## Aim of the exercise
The data below holds the lines to copy: everything from the line containing "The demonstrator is" to the line containing "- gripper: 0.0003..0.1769", both ends included, set down exactly.

*** Material provided Section Begins ***

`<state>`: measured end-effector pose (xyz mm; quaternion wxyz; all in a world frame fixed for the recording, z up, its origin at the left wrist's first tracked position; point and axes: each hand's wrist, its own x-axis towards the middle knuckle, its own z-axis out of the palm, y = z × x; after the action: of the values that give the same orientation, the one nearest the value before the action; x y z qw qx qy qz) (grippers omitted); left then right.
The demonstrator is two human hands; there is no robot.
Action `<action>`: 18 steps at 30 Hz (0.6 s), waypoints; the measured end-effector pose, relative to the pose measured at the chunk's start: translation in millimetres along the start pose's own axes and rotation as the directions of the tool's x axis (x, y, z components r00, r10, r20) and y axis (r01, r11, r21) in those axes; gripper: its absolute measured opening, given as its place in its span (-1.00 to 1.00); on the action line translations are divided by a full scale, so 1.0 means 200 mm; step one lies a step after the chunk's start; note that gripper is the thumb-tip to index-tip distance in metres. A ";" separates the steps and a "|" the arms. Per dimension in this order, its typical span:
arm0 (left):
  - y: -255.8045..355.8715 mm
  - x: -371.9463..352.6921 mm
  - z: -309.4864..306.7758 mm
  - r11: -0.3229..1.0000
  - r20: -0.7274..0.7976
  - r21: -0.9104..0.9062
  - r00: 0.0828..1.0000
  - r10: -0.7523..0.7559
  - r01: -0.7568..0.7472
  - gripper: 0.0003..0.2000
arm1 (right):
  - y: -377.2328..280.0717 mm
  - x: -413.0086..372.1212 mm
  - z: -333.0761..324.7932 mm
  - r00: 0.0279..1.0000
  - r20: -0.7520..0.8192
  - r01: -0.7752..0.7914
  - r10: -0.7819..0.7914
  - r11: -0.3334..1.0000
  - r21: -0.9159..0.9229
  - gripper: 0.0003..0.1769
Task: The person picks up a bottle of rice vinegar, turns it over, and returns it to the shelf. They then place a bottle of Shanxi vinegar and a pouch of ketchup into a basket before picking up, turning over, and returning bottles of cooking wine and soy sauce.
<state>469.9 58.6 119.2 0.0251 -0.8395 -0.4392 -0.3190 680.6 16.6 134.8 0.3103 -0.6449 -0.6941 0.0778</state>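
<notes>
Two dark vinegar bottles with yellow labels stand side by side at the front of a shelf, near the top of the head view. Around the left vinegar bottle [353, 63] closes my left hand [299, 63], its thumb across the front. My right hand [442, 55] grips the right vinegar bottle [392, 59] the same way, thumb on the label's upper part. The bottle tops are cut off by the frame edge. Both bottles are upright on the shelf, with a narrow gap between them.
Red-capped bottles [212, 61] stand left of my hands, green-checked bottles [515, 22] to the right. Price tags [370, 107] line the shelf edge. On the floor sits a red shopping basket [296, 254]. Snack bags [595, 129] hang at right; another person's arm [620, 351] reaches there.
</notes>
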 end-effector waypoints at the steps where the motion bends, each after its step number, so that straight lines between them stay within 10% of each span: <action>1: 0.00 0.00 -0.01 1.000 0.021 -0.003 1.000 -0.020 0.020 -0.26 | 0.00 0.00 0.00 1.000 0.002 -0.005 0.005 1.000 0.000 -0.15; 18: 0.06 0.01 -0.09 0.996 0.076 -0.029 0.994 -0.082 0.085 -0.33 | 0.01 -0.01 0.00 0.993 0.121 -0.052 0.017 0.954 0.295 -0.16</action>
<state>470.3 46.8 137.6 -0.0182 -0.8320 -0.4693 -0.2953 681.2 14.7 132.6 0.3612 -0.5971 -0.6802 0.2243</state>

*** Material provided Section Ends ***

## Exercise output
The demonstrator is two human hands; there is no robot.
Action `<action>`: 18 steps at 30 Hz (0.6 s), waypoints; the measured end-effector pose, relative to the pose measured at the chunk's start: translation in millimetres along the start pose's own axes and rotation as the directions of the tool's x axis (x, y, z components r00, r10, r20) and y axis (r01, r11, r21) in those axes; gripper: its absolute measured opening, given as its place in its span (-1.00 to 1.00); on the action line translations are divided by a full scale, so 1.0 means 200 mm; step one lies a step after the chunk's start; note that gripper is the thumb-tip to index-tip distance in metres. A ";" separates the steps and a "|" the arms. Per dimension in this order, its typical span:
arm0 (left):
  - y: -255.8045..355.8715 mm
  - x: -371.9463..352.6921 mm
  - z: -309.4864..306.7758 mm
  - r11: -0.3229..1.0000
  - r20: -0.7274..0.7976
  - r21: -0.9104..0.9062
  - r00: 0.0828..1.0000
  - r10: -0.7523..0.7559
  - r01: -0.7568..0.7472
  - gripper: 0.0003..0.2000
arm1 (right):
  - y: -377.2328..280.0717 mm
  - x: -413.0086..372.1212 mm
  - z: -333.0761..324.7932 mm
  - r00: 0.0279..1.0000
  - r20: -0.7520..0.8192
  - r01: -0.7752..0.7914
  - r10: -0.7819..0.7914
  - r11: -0.3334..1.0000
  - r21: -0.9159..0.9229
  - gripper: 0.0003..0.1769

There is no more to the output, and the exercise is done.